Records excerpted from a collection
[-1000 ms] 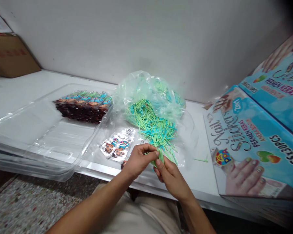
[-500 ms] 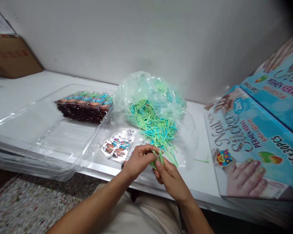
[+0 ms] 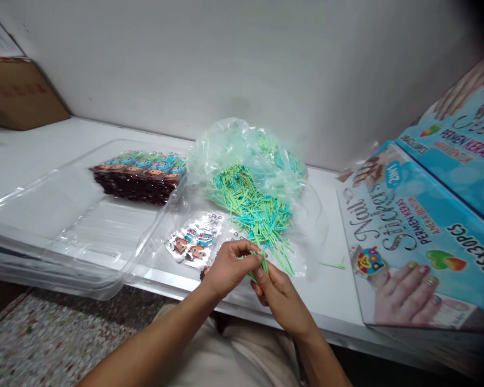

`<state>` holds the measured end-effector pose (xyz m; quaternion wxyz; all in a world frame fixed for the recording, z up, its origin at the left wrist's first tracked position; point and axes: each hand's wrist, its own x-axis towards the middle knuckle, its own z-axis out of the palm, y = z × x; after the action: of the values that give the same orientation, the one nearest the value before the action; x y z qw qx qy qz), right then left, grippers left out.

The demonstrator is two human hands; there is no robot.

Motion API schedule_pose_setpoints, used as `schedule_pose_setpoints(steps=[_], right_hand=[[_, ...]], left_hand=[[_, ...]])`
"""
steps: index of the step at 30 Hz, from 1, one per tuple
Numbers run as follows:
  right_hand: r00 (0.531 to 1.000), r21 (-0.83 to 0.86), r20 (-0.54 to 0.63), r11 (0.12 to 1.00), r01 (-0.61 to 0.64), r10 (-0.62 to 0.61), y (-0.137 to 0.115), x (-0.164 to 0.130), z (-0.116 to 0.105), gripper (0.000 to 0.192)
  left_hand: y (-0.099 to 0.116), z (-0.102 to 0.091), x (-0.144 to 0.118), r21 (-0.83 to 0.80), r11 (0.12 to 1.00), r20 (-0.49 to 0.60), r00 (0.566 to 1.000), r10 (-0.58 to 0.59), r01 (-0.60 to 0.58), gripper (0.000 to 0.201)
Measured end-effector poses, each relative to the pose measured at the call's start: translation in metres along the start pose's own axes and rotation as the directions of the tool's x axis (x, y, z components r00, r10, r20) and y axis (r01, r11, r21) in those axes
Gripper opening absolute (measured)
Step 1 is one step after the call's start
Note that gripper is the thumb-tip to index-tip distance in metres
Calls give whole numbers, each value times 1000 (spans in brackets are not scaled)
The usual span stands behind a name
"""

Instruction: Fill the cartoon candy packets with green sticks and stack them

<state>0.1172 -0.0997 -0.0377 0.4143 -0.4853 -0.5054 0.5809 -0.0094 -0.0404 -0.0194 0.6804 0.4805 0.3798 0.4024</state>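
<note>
Near the table's front edge, my left hand (image 3: pixel 234 267) and my right hand (image 3: pixel 277 290) meet, both closed on a small bunch of thin green sticks (image 3: pixel 265 263). The thumbs press on the bunch; its lower part is hidden by the fingers. Just beyond lies a loose heap of green and blue sticks (image 3: pixel 262 215), spilling from a clear plastic bag (image 3: pixel 226 142). To the left of my hands are shiny printed packets (image 3: pixel 196 239) lying flat, partly covered by my left hand and wrist.
On the left, a clear plastic tray (image 3: pixel 100 226) holds a stack of filled packets (image 3: pixel 141 177). Printed "Nail Stickers" boxes (image 3: pixel 419 242) stand at the right. A cardboard box (image 3: pixel 22 97) sits at the back left. One stray green stick (image 3: pixel 334 265) lies on the white table (image 3: pixel 326 301).
My fingers have shifted slightly around the green sticks, the left thumb now lying further across them. The heap, packets and tray look the same.
</note>
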Motion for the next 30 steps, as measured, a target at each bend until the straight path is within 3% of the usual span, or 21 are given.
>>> schedule_pose_setpoints(steps=[9,13,16,20,26,30], right_hand=[[1000,-24,7,1000,13,-13,3,-1,0,31],[1000,-63,6,998,8,-7,1,0,0,33],[1000,-61,4,998,-10,10,1,0,-1,34],[999,-196,-3,980,33,-34,7,1,-5,32],[995,-375,-7,922,92,-102,10,4,-12,32],[995,-374,-45,925,71,-94,15,4,-21,28]], left_hand=[[1,-1,-1,8,1000,14,1000,12,-13,9],[0,-3,-2,71,997,40,999,30,-33,6],[1,-6,-1,175,978,106,990,94,-112,5],[8,-11,3,341,898,206,955,216,-277,4],[26,-14,8,457,717,427,837,342,-526,6],[32,-12,30,413,736,349,840,415,-536,10]])
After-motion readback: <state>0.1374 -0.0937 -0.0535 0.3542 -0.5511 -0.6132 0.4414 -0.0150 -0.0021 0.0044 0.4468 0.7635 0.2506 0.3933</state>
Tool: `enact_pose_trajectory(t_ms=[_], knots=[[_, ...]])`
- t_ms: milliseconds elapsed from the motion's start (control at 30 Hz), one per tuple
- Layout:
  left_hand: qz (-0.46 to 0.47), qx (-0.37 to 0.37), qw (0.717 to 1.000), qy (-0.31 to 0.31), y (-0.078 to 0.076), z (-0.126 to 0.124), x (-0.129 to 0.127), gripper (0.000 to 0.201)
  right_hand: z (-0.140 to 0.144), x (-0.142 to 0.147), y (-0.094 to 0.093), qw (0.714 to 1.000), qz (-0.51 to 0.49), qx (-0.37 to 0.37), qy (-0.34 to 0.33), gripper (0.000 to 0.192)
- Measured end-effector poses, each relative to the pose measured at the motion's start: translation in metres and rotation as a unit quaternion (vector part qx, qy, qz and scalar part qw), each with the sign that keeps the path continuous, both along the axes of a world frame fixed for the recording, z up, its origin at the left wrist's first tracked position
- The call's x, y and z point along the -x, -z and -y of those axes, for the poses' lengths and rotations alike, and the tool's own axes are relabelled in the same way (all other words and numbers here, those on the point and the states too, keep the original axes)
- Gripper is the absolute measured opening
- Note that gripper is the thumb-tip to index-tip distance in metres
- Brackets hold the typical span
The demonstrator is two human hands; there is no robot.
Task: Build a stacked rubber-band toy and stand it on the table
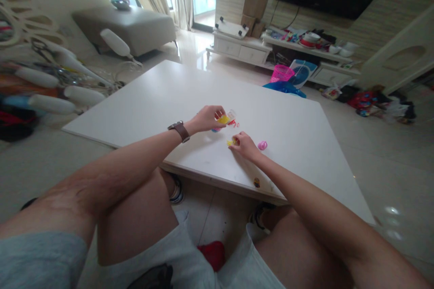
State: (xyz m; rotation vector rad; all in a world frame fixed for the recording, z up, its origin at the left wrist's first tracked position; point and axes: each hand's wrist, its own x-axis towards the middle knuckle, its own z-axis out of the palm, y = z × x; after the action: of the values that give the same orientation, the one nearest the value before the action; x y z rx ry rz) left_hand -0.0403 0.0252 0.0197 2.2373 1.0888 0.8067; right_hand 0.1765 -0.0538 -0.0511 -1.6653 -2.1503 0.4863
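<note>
My left hand point(207, 118), with a brown watch on its wrist, is closed around a small clear container point(231, 116) tipped on its side, with yellow and red bits at its mouth. Small red pieces point(236, 123) lie on the white table point(162, 99) just beyond it. My right hand point(244, 145) rests on the table with its fingers pinched on a small yellow piece point(232, 142). A pink round lid-like thing point(262, 145) lies just right of that hand.
A small dark spot point(257, 183) sits near the table's front edge. Left of the table lie white rods and clutter point(50, 86). Beyond it stand a pink basket point(281, 72), a blue item point(285, 87), a TV stand point(244, 47) and a grey sofa point(132, 25).
</note>
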Motion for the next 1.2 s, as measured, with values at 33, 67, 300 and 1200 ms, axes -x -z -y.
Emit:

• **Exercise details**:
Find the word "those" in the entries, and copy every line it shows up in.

• **Response below**:
Measured end-effector poses, each relative to the pose measured at the call's start: translation in metres along the start pose's own axes and rotation as the directions of the tool's x axis (x, y, z components r00, r10, r20) and y axis (r01, r11, r21) in those axes
- The call's x, y and z point along the -x, -z and -y of those axes, for the poses' lengths and rotations alike, and the tool's own axes are relabelled in the same way (all other words and numbers here, those on the point and the states too, keep the original axes)

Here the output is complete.